Write out the full listing again, exactly as it stands.
*** Begin section ***
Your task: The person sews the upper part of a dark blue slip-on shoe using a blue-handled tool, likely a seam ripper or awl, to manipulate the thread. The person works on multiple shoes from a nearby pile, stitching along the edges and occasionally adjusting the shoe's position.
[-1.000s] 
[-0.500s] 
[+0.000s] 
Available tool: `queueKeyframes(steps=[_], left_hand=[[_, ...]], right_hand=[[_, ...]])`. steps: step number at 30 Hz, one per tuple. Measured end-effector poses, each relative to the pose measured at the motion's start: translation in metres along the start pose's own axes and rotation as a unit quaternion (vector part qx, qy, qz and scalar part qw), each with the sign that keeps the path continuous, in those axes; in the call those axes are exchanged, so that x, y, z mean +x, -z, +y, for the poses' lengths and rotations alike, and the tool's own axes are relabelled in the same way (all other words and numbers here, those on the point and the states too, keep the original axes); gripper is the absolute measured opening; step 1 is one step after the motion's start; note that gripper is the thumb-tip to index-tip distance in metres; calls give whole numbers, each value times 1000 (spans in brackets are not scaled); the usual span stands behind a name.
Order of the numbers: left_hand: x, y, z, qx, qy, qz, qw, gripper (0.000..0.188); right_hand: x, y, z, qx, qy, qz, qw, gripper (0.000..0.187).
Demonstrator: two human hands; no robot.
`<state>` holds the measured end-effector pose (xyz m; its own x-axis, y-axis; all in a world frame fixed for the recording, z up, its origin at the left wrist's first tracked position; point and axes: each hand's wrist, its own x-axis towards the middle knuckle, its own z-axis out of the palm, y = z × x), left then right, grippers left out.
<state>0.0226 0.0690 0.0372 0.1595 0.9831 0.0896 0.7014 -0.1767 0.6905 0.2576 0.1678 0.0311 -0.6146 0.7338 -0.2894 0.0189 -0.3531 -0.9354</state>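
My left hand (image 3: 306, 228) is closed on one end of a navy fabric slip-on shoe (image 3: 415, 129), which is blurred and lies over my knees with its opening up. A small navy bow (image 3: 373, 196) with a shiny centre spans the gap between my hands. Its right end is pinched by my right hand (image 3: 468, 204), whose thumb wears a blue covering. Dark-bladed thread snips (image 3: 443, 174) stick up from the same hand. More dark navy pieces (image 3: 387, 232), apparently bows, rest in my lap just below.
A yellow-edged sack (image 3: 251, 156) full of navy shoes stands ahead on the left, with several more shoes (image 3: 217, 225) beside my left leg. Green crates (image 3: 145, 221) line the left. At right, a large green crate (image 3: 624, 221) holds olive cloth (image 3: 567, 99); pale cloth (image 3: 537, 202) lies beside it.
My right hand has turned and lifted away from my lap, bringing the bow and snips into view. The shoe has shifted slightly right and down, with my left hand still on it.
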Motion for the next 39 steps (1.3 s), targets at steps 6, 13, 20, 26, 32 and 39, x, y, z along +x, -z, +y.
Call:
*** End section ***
**Written answer**.
Your task: The person sews the upper part of a dark blue slip-on shoe using a blue-handled tool, likely a seam ripper or awl, to manipulate the thread. The person works on multiple shoes from a nearby pile, stitching along the edges and occasionally adjusting the shoe's position.
[-1.000s] 
[-0.500s] 
[+0.000s] 
Available tool: `queueKeyframes(steps=[_], left_hand=[[_, ...]], right_hand=[[_, ...]])`. steps: step number at 30 Hz, one per tuple. Measured end-effector poses, each relative to the pose measured at the motion's start: translation in metres along the start pose's own axes and rotation as a unit quaternion (vector part qx, qy, qz and scalar part qw), each with the sign that keeps the path continuous, in those axes; in the call those axes are exchanged, so that x, y, z mean +x, -z, +y, for the poses' lengths and rotations alike, and the tool's own axes are relabelled in the same way (all other words and numbers here, those on the point and the states too, keep the original axes); gripper is the absolute measured opening; step 1 is one step after the motion's start; note that gripper is the thumb-tip to index-tip distance in metres; calls give whole numbers, each value times 1000 (spans in brackets are not scaled); the usual span stands behind a name.
Order of the numbers: left_hand: x, y, z, qx, qy, qz, qw, gripper (0.000..0.188); right_hand: x, y, z, qx, qy, qz, qw, gripper (0.000..0.187).
Demonstrator: two human hands; no robot.
`<state>` holds the measured end-effector pose (xyz m; its own x-axis, y-axis; all in a world frame fixed for the recording, z up, its origin at the left wrist's first tracked position; point and axes: each hand's wrist, its own x-axis towards the middle knuckle, its own z-axis out of the palm, y = z × x), left then right, grippers left out.
<state>0.0226 0.0690 0.0372 0.1595 0.9831 0.0896 0.7014 -0.1767 0.6905 0.2576 0.1678 0.0311 -0.6146 0.7338 -0.2894 0.0189 -0.3531 -0.9354</state>
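My left hand (image 3: 306, 228) is closed on one end of a navy fabric slip-on shoe (image 3: 415, 129), which is blurred and lies over my knees with its opening up. A small navy bow (image 3: 373, 196) with a shiny centre spans the gap between my hands. Its right end is pinched by my right hand (image 3: 468, 204), whose thumb wears a blue covering. Dark-bladed thread snips (image 3: 443, 174) stick up from the same hand. More dark navy pieces (image 3: 387, 232), apparently bows, rest in my lap just below.
A yellow-edged sack (image 3: 251, 156) full of navy shoes stands ahead on the left, with several more shoes (image 3: 217, 225) beside my left leg. Green crates (image 3: 145, 221) line the left. At right, a large green crate (image 3: 624, 221) holds olive cloth (image 3: 567, 99); pale cloth (image 3: 537, 202) lies beside it.
My right hand has turned and lifted away from my lap, bringing the bow and snips into view. The shoe has shifted slightly right and down, with my left hand still on it.
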Motion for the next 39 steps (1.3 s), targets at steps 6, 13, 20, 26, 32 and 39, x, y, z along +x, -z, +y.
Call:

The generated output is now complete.